WHAT IS NEEDED – Every line below from the one containing "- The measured" through the one containing "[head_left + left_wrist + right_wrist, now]" must be transcribed exactly. Omit all lines outside that stretch.

────────────────

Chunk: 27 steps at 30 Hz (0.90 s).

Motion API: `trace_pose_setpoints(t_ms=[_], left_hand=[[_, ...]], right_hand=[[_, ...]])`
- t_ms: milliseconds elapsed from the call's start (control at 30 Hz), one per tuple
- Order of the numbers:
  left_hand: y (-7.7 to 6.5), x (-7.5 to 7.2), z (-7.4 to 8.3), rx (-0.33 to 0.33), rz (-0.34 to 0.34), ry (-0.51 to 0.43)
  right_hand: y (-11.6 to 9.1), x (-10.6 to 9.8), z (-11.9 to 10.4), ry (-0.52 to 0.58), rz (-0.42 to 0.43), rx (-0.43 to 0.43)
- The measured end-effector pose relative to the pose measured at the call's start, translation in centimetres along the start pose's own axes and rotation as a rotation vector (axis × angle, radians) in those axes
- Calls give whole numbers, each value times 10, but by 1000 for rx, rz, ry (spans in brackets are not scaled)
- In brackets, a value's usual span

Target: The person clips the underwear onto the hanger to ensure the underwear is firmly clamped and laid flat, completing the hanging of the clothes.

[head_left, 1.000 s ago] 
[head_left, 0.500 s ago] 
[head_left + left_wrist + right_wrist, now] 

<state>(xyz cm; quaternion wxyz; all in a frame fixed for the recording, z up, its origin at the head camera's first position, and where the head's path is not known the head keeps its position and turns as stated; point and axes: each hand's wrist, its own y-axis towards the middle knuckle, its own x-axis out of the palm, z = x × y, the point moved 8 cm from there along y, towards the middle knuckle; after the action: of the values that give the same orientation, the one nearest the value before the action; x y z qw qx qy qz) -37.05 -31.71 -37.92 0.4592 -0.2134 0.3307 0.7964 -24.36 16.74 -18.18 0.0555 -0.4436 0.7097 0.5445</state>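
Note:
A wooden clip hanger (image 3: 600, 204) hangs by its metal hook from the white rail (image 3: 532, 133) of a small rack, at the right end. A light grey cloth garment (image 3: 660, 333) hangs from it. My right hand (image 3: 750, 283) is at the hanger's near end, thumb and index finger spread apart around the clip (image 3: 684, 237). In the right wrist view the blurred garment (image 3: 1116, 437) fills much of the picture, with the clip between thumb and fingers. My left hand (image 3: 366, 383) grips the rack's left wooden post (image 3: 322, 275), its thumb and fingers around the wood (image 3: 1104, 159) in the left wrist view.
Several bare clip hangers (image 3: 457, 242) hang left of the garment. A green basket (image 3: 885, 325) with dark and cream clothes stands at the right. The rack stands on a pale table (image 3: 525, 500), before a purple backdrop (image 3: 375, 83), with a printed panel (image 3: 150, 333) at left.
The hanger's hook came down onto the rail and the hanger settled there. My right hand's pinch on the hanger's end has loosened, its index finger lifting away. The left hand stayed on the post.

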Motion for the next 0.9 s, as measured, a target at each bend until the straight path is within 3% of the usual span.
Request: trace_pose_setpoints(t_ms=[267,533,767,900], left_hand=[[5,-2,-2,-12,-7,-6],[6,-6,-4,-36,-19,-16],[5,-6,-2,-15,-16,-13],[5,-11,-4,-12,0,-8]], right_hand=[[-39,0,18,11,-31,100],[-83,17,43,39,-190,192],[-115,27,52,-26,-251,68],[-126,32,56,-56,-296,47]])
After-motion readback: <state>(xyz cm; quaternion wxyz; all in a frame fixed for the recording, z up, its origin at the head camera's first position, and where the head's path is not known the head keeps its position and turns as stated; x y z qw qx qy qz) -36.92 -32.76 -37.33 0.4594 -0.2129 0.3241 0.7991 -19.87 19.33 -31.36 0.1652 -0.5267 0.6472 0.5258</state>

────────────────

SOLUTION FOR THIS TASK –
- The measured end-effector pose relative to the pose measured at the call's start, translation in centimetres along the start pose's own axes and rotation as a rotation vector (axis × angle, radians) in those axes
- Calls give whole numbers, each value times 10, but by 1000 for rx, rz, ry (spans in brackets are not scaled)
- In brackets, a value's usual span

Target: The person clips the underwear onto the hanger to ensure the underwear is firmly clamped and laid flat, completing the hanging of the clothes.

[head_left, 1.000 s ago] 
[head_left, 0.500 s ago] 
[head_left + left_wrist + right_wrist, now] 

This answer requires nothing more.